Joseph de Clapiers had been created Marquis de Vauvenargues in 1722, when Luc was seven years old, for having been the only magistrate in Aix who did not run away from the place and his duty when a pestilence devastated the countryside in 1720.
For companions, Luc had two younger brothers and a cousin of his own age, a coarse, clever, selfish, undisciplined boy, named Victor Riquetti Mirabeau, who was to become the ‘crabbed old Friend of Men’ and the great father of a greater son. The boys had little in common but genius, and were attracted to each other by{98} their very unlikeness. At sixteen, Luc was reading with passionate transport that ‘splendid painting of virtue’ ‘Plutarch’s Lives’ (in a translation) and then the letters of Brutus to Caesar, ‘so filled with dignity, loftiness, passion, and courage,’ said he, ‘that I never could read them calmly.’ Victor had already plunged into that blusterous, incontinent life which was to bring ruin to his own family and quite spoil the effect of his loud-voiced schemes for the good of mankind.
When both were seventeen the pair parted for a while. Luc must choose one of the only two professions open to his caste—the Church or the Army. The Church would not do, because, boy though he was, he was already philosopher and thinker—ay, in the noblest sense of the word—free-thinker too. Then it must be the Army! Picture this new subaltern of the King’s Own Regiment, in the loveliest pale grey uniform, faced with Royal blue, with the most splendid braidings, and the very buttonholes sewn with gold silk, with his tall, boyish figure, his handsome face, his ‘proud and pensive grace’—for all the world like the soldier-hero of a woman’s novel. But he was already something very different from that. The handsome face bespoke a noble nature, ambitious for all great things, strong and ready to begin the world, to play his part therein if it be the part of{99} a man of Deeds alone—or if the Deeds be but foundation for the Thoughts.
His first campaign was in Italy in 1733 with Marshal Villars, who was on his last. Italy! the land of dreams! The boy was filled with splendid visions of following Hannibal across the mountains—with young sanguine hopes of gloriously doing his duty and meeting immediate, glorious rewards. For three years he knew the intoxication—and the horrors—of a victorious campaign. And then of a sudden he found himself condemned at one-and-twenty to the vicious idleness, the low pleasures, and the deadening routine of a garrison life. The rich officers were of course drawn by that magnet, the Court, to keep up their military studies and prepare for the next war by dancing attendance on women and flattering the Minister and the King at Versailles. The poor ones remained on duty—with not enough of it to keep them out of mischief, and with, for the most part, debased tastes, because their intellectual limitations precluded them from higher.

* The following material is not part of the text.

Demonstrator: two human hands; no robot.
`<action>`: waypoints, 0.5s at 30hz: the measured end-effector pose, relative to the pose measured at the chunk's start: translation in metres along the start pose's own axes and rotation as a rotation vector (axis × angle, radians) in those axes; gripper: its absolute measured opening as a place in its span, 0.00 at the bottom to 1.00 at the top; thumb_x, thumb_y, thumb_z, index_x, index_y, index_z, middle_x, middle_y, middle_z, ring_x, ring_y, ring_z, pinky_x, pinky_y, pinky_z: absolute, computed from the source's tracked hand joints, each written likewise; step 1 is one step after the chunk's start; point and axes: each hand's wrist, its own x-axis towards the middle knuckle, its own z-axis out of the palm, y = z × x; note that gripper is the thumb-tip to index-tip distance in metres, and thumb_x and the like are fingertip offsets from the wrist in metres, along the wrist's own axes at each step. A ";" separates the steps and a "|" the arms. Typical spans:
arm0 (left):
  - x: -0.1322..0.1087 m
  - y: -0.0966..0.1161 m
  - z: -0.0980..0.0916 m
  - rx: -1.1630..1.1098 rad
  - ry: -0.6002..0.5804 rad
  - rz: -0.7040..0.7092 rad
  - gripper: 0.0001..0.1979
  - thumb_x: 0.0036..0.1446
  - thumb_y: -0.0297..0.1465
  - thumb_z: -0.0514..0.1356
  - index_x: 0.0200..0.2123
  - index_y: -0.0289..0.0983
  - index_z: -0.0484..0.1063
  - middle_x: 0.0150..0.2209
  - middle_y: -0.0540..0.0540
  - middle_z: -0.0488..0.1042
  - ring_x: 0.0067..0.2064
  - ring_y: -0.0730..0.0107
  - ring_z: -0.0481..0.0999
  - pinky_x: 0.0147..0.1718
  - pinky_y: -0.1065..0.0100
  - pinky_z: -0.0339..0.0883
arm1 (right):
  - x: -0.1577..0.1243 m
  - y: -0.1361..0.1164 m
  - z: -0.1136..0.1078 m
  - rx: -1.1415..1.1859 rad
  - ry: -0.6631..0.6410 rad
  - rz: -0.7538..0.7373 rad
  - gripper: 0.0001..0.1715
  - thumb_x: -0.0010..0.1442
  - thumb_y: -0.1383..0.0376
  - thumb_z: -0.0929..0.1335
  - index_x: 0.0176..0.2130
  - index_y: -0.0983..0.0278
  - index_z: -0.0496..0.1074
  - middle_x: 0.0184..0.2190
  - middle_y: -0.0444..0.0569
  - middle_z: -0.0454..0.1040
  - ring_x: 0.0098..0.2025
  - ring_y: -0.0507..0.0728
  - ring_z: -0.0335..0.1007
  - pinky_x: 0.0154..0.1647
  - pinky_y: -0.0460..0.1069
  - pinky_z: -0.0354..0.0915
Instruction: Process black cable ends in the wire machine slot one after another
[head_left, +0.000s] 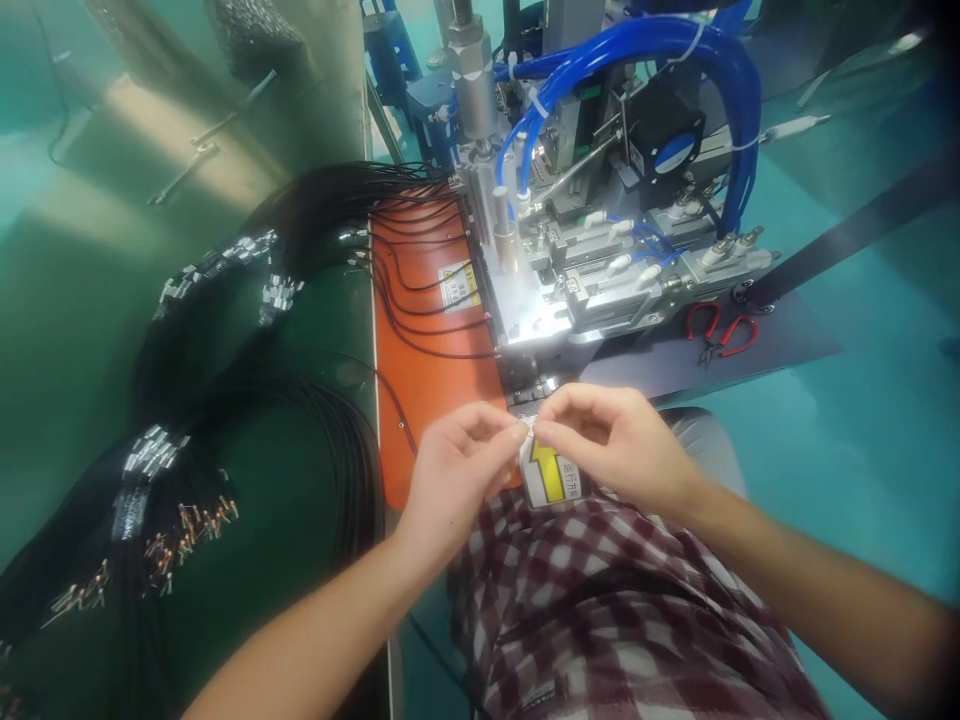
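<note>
Thumb and fingertips of my left hand [459,468] are pinched together at the front edge of the machine. Opposite it, my right hand [611,432] is closed in a pinch too, and the two sets of fingertips nearly meet. Something tiny and whitish shows between them, too small to name. Just beneath lies a label with a yellow arrow [551,472], partly covered by my fingers. A thin black cable [391,392] crosses the orange plate [442,400] towards my left hand; its end is hidden.
Several black cables [405,215] run over the plate into the metal machine [540,290]. Bundles of cables with silvery and bare copper ends [184,540] lie on the green table [277,580] to the left. Red-handled pliers [720,332] lie at right. Blue hoses [637,40] arch above.
</note>
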 end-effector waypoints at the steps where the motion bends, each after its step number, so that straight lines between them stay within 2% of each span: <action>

The contamination of that useless existence even a Vauvenargues did not wholly escape. For a brief while he was as other men are. But the pleasures of a garrison town could not long hold such a nature as his. Already—he was but twenty-two—he had that love of solitude{100} which, says a great German philosopher, is welcomed or avoided as a man’s personal value is great or small. Already—at an age when other men scarcely realise they have a soul—this man was dominated by the idea of its value and dignity; and deep within him was the passion and resolution to exercise to the full its powers and possibilities.
With his companions he was wholly simple, natural, and friendly—without the faintest taint of that conscious superiority which makes many good people at once useless as a moral influence and objectionable as companions. ‘Father,’ his brother officers used to call him. Marmontel said ‘he held all our souls in his hands.’ He soon resumed, by correspondence, his friendship with Victor Mirabeau; and in their discussions on love—the view he takes of this passion is always a sure test of a man’s character—each letter-writer showed the yawning gulf that divided him from the other.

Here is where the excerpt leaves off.